The first person Will had come out to was Steve Harrington. On the list of things Will had considered possible, this was right below Vecna disappearing and letting their lives all go back to normal.
His heart felt a little lighter, now. He'd always have to live with the weight of being this way, how he could never be himself in front of the world, but at least there was someone to share that weight with him. Even if that person was, again, Steve Harrington.
"Still rich," said Will. He smiled, slowly, and Steve smiled with him.
"For what it's worth," Steve said, giving Will another encouraging pat on the back, "I think that Wheeler kid is head over heels for you. Textbook smitten. I bet that Tears for Fears song plays in his head when he looks at you."
Will raised an eyebrow. "And you know textbook smitten how?"
A storm was encroaching on the horizon, but for now, the air felt light, filled with Steve's affronted spluttering and Will's barely-restrained laugh. "Fuck off," said Steve, shoving him lightly. "I have game, okay? It's just been— put on hold," he finished, trailing off with a weak sigh.

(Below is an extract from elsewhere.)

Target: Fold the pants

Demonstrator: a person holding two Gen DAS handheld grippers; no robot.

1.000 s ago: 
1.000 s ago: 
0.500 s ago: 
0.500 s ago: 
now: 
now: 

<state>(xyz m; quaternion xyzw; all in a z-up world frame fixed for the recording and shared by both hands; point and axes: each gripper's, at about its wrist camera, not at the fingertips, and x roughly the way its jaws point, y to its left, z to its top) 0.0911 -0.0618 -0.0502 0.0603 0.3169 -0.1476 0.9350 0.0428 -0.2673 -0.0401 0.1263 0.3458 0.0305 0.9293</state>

The door swung open, creaking on its hinges. "Steve has game," said Jonathan, drily. "Are we talking about the real world, or some new alternate dimension?"
"What the fuck, man," he said, throwing his hands up in protest. He didn't seem very offended, actually.
"We ran out of syrup." A plate of pancakes balanced in Jonathan's right hand, a radio in his left. Steve took the plate from his eagerly, nearly picking the pancakes up with his hands until he noticed their accompanying fork. "You two are talking? Really?"
At that, Steve shook his fork at Jonathan, talking through a mouthful of pancake. "Hey! We're not completely incompatible, you know. We, uh— we have things in common."
"Fifteen year old friends, yes," said Jonathan, nodding. "Game, well. . ."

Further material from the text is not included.